TASK DIRECTIONS.
Restate word for word the lines of the material below, from the line with "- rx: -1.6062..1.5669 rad" to the line with "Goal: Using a", both lines included, and no others.

════

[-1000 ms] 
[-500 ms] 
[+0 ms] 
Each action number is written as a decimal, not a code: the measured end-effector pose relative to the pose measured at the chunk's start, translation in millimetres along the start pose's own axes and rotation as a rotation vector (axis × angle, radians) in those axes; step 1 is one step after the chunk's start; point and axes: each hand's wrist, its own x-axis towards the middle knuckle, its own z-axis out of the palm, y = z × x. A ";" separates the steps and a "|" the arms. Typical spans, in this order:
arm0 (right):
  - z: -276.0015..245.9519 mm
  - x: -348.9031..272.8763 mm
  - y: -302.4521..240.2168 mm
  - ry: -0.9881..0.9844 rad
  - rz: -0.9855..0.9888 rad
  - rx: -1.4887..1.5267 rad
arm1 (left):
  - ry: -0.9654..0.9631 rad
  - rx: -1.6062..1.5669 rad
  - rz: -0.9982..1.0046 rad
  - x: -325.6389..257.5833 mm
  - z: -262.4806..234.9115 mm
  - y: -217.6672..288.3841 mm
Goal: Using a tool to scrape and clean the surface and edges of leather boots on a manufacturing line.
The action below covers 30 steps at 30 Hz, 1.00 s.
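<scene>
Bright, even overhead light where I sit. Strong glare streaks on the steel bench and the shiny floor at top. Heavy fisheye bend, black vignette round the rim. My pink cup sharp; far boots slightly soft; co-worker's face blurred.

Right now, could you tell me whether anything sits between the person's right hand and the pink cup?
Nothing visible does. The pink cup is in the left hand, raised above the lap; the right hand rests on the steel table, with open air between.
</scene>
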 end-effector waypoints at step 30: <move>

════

WRITTEN RESPONSE.
  - rx: -1.6062..1.5669 rad
  - rz: -0.9982..1.0046 rad
  - x: -325.6389..257.5833 mm
  - z: -262.4806..234.9115 mm
  - y: -217.6672..288.3841 mm
Goal: Using a tool to scrape and clean the surface and edges of leather boots on a manufacturing line.

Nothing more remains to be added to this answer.